REQUIRED ACTION: Where "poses" occurs in a line of the entries below, copy that line.

DATA RECORDS:
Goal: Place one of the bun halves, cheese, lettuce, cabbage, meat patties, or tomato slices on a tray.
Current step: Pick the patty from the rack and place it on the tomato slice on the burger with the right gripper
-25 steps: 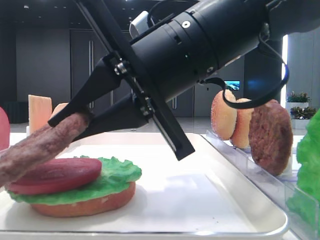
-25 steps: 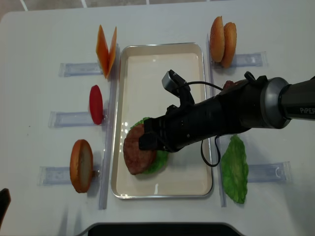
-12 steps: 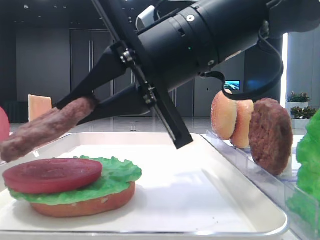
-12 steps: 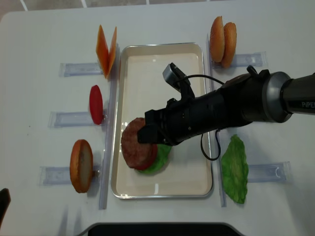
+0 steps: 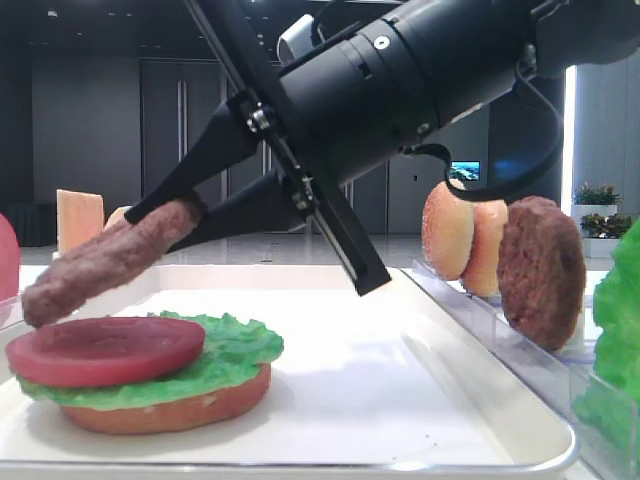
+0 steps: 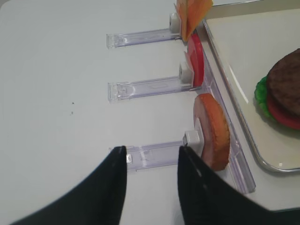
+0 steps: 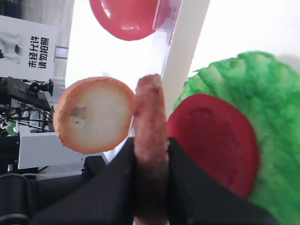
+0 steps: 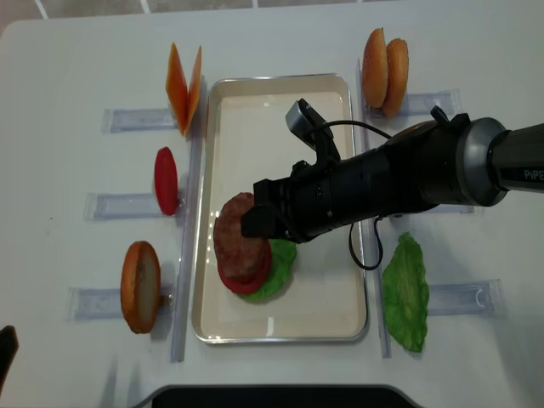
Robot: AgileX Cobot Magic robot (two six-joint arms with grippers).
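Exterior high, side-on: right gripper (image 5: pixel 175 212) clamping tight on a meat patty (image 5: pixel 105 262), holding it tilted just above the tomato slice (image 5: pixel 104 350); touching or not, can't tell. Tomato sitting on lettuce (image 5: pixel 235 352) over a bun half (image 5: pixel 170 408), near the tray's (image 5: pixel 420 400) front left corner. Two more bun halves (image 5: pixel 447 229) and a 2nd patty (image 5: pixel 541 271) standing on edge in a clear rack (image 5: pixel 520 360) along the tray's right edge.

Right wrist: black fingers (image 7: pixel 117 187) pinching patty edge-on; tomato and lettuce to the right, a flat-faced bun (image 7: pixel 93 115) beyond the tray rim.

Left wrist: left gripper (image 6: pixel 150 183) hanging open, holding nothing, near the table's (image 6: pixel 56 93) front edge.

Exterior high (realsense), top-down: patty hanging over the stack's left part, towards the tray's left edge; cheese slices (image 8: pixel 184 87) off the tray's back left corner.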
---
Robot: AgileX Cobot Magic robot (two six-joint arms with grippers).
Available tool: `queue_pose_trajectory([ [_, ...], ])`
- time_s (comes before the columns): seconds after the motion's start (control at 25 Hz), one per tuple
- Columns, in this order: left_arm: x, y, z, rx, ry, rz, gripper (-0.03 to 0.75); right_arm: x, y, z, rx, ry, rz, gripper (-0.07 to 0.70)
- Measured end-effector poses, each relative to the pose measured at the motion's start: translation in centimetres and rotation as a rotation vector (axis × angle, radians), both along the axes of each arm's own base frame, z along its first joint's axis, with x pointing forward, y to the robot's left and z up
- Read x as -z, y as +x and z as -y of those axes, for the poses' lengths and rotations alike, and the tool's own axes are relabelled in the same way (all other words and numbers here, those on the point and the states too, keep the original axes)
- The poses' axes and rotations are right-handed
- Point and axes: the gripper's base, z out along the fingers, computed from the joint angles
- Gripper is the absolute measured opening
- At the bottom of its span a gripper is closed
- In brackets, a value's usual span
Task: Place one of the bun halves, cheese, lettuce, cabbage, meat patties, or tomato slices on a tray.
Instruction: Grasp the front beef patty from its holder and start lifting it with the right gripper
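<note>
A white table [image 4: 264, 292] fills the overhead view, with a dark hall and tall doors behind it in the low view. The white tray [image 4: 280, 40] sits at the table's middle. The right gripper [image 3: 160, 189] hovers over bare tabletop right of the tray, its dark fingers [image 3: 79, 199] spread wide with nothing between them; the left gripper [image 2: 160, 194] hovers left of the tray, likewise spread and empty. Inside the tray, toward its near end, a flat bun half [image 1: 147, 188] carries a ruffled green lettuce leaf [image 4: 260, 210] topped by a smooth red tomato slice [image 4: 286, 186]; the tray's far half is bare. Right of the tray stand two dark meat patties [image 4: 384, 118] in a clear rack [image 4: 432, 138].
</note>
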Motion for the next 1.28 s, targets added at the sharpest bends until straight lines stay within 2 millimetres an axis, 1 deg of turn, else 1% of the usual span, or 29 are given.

EXERCISE ANSWER:
- Measured end-effector poses, each relative to the pose measured at the motion's start: translation in centimetres and rotation as a rotation vector (axis × angle, radians), both along the axes of each arm's own base frame, z along its first joint's axis, with x pointing forward, y to the robot's left and z up
- Read x as -z, y as +x and z as -y of those axes, for the poses' lengths and rotations alike, and the tool's own axes are relabelled in the same way (all other words and numbers here, those on the point and the states too, keep the original axes)
- The poses' axes and rotations are right-handed

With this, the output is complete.